*The problem:* Take the entries below and print only the lines from the one with "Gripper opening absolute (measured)" through the one with "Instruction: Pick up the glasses", exactly as they stand, both ends included.

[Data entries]
★ ★ ★ ★ ★

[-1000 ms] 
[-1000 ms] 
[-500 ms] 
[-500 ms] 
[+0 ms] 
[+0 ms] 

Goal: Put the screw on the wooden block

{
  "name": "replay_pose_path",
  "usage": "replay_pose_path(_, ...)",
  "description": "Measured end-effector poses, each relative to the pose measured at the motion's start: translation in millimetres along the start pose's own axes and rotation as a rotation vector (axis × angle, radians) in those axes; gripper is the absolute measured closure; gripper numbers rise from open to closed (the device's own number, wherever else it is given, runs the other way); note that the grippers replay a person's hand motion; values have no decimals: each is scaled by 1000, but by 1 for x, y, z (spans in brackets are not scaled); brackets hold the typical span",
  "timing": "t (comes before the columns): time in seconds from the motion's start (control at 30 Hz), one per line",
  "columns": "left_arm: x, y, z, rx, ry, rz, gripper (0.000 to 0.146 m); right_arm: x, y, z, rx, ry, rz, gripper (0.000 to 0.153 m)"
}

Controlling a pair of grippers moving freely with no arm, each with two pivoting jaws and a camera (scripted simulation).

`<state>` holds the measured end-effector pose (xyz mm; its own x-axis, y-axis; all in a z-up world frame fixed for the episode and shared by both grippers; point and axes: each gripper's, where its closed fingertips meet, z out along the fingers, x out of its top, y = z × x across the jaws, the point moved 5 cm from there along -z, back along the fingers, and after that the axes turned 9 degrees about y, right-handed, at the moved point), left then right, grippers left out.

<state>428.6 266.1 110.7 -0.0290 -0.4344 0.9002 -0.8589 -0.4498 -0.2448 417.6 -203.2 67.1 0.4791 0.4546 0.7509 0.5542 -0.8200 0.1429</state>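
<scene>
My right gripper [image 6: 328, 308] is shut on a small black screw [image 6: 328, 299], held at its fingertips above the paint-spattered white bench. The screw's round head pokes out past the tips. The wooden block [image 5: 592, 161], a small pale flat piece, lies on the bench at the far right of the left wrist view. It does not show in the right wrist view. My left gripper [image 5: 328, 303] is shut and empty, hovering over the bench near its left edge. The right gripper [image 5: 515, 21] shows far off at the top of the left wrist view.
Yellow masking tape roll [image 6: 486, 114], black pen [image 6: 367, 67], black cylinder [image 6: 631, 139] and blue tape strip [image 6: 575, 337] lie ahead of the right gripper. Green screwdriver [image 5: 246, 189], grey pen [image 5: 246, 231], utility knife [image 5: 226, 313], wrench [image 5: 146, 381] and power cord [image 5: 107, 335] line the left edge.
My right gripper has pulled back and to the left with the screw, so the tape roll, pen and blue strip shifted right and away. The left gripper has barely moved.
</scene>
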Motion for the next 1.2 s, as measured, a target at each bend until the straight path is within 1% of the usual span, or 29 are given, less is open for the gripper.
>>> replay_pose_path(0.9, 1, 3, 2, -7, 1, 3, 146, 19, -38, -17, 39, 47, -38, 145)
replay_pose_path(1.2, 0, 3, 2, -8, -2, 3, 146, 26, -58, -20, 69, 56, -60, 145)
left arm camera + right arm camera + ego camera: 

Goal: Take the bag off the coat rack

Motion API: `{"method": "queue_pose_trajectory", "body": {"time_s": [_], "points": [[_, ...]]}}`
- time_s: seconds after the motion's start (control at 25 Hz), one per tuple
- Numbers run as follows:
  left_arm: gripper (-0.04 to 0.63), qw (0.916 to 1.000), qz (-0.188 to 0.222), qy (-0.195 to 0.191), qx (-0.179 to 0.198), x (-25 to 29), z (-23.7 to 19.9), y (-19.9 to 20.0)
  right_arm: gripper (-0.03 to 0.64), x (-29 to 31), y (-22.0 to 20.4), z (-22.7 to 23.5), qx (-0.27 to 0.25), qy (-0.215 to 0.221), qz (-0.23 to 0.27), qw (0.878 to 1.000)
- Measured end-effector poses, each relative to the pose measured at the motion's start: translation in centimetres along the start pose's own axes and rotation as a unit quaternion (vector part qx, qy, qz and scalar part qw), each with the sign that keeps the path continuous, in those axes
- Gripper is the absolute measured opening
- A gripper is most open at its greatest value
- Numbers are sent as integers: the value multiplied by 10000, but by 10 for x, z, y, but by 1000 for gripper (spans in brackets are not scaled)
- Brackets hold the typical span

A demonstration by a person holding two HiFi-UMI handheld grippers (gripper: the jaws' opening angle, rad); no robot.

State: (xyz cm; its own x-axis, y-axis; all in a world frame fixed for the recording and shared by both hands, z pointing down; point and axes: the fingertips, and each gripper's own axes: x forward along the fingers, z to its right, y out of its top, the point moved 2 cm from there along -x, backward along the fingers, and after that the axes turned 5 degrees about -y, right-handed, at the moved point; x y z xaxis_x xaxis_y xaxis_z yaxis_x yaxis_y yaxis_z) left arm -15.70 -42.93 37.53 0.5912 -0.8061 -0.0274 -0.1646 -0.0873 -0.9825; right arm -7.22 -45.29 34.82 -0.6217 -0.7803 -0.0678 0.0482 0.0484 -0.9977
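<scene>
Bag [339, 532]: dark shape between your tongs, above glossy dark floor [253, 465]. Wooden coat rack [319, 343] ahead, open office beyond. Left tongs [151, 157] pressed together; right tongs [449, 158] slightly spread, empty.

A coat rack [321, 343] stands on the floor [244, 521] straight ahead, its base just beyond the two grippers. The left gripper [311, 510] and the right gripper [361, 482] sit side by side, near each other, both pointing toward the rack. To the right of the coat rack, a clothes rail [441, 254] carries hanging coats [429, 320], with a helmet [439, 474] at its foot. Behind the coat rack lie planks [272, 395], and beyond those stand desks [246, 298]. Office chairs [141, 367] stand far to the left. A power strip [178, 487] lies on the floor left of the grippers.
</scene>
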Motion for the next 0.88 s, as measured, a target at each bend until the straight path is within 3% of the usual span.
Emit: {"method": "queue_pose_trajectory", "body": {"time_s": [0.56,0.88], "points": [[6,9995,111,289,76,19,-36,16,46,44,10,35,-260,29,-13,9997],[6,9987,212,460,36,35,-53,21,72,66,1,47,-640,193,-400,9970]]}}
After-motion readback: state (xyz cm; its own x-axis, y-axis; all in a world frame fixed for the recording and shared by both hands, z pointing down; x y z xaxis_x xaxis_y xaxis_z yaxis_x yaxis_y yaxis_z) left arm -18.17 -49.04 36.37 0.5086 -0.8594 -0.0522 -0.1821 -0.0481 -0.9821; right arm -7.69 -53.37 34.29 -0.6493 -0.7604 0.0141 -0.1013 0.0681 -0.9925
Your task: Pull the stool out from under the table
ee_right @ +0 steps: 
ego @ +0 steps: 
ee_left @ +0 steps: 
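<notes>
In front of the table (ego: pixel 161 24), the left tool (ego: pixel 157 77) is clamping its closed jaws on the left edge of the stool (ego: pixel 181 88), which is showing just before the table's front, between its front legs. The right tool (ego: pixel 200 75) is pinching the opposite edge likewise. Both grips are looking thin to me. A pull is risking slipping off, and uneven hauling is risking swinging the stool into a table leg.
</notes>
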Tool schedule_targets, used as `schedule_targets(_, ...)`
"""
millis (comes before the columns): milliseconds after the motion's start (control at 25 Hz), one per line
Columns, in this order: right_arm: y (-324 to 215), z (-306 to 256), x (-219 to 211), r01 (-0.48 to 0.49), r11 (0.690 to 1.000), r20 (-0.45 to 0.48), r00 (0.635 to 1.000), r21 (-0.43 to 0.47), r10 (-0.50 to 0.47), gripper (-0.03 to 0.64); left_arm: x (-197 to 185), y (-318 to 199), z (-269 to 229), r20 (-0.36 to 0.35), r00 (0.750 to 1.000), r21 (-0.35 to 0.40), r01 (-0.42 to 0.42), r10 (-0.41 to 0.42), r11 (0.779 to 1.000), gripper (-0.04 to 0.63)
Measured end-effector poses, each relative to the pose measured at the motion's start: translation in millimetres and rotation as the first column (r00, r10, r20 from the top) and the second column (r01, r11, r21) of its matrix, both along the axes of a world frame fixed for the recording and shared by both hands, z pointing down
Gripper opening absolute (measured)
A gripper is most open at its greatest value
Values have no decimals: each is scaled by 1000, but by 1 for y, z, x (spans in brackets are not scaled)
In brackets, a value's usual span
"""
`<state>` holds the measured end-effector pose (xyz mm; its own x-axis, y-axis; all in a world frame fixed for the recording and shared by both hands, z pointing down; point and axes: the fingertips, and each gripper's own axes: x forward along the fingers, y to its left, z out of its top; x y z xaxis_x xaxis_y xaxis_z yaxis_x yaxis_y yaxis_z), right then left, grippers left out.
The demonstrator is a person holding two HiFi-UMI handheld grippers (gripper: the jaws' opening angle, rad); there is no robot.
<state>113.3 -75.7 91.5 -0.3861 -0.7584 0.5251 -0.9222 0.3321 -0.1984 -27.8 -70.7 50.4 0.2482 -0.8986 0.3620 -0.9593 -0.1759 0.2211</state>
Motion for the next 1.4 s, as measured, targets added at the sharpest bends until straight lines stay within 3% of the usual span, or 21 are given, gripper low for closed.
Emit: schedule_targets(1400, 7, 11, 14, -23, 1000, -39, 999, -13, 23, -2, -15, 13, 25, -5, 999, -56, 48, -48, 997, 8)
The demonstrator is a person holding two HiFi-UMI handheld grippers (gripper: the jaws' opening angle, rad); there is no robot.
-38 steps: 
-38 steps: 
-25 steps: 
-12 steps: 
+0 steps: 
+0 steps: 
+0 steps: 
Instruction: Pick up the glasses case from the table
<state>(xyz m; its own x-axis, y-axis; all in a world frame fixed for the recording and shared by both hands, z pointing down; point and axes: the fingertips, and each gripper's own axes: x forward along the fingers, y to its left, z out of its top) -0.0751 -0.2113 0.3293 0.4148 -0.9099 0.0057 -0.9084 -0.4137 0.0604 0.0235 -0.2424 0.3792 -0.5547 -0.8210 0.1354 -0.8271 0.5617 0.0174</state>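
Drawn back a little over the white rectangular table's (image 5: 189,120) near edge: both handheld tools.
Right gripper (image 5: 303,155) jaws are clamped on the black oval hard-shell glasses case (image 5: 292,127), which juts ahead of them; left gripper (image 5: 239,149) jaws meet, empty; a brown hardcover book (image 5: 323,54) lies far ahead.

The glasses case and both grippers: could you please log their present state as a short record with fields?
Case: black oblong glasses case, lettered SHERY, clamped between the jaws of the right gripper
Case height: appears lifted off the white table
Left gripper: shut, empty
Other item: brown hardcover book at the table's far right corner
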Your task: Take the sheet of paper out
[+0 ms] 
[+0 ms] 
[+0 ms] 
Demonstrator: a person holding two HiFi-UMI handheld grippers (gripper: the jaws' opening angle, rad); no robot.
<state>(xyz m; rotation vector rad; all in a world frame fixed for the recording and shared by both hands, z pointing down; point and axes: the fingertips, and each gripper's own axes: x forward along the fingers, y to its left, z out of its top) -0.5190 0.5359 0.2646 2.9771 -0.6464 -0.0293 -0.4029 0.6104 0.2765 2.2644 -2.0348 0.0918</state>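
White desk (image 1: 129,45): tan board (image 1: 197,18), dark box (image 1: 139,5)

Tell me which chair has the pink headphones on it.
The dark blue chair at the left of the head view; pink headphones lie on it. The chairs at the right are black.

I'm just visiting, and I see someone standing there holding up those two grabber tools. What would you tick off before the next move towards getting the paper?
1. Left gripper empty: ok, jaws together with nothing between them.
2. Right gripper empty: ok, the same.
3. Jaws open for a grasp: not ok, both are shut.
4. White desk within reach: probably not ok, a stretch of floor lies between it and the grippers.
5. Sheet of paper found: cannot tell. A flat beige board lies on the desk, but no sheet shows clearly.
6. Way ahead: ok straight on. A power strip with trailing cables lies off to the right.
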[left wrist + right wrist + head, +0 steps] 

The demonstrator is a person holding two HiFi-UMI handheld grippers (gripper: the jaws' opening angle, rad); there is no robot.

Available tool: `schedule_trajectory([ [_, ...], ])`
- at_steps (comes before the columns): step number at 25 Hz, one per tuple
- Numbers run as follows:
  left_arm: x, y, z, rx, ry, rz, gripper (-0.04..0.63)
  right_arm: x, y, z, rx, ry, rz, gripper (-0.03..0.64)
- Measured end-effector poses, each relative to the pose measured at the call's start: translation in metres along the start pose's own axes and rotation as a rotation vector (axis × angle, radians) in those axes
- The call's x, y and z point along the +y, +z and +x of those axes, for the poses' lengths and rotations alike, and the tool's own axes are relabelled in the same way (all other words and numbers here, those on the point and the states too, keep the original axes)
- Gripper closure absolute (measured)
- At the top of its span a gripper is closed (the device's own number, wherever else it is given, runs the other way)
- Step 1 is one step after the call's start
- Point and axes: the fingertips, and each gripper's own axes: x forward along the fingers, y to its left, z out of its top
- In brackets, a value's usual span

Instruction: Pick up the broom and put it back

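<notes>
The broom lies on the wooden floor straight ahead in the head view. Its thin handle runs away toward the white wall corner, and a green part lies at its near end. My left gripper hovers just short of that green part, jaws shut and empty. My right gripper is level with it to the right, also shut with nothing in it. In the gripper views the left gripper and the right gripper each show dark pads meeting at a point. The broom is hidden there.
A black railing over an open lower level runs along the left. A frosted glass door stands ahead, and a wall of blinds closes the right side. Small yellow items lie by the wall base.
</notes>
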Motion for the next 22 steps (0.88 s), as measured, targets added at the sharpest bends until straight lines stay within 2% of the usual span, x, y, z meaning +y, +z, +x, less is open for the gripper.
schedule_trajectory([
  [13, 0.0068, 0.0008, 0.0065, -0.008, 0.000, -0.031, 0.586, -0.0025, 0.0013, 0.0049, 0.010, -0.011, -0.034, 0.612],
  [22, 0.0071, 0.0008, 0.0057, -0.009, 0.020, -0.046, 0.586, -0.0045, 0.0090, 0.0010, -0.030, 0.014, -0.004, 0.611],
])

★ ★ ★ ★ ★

*Solution to the problem:*
Gripper opening absolute (measured)
A gripper is most open at its greatest value
Values have no decimals: each is scaled by 1000, but by 1 for y, z, x (spans in brackets are not scaled)
In brackets, a value's usual span
"""
`<state>` holds the measured end-effector pose (xyz mm; its own x-axis, y-axis; all in a world frame fixed for the recording and shared by both hands, z pointing down; point and axes: the fingertips, and each gripper's own axes: x forward along the fingers, y to its left, z out of its top; x y z xaxis_x xaxis_y xaxis_z yaxis_x yaxis_y yaxis_z), right then left, grippers left out.
The demonstrator is a person holding two HiFi-UMI handheld grippers (gripper: the jaws' opening angle, rad); there is no robot.
<state>113.3 -75.7 91.5 -0.3861 -0.7584 0.5251 -0.9222 0.3321 -0.1984 -27.8 -70.7 50.4 0.2482 -0.8986 0.3620 -0.9593 -0.1759 0.2211</state>
Motion for the next 1.4 s, as measured, targets added at the sharpest bends until straight lines stay within 3% of the usual span, or 21 are given, gripper low for closed.
Emit: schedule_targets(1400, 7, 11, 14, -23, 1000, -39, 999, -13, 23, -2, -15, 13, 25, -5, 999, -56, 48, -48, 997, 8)
The demonstrator is a person holding two HiFi-UMI handheld grippers (gripper: the jaws' opening angle, rad); there is no robot.
-38 steps: 
-38 steps: 
-25 steps: 
-12 steps: 
+0 steps: 
+0 steps: 
+0 steps: 
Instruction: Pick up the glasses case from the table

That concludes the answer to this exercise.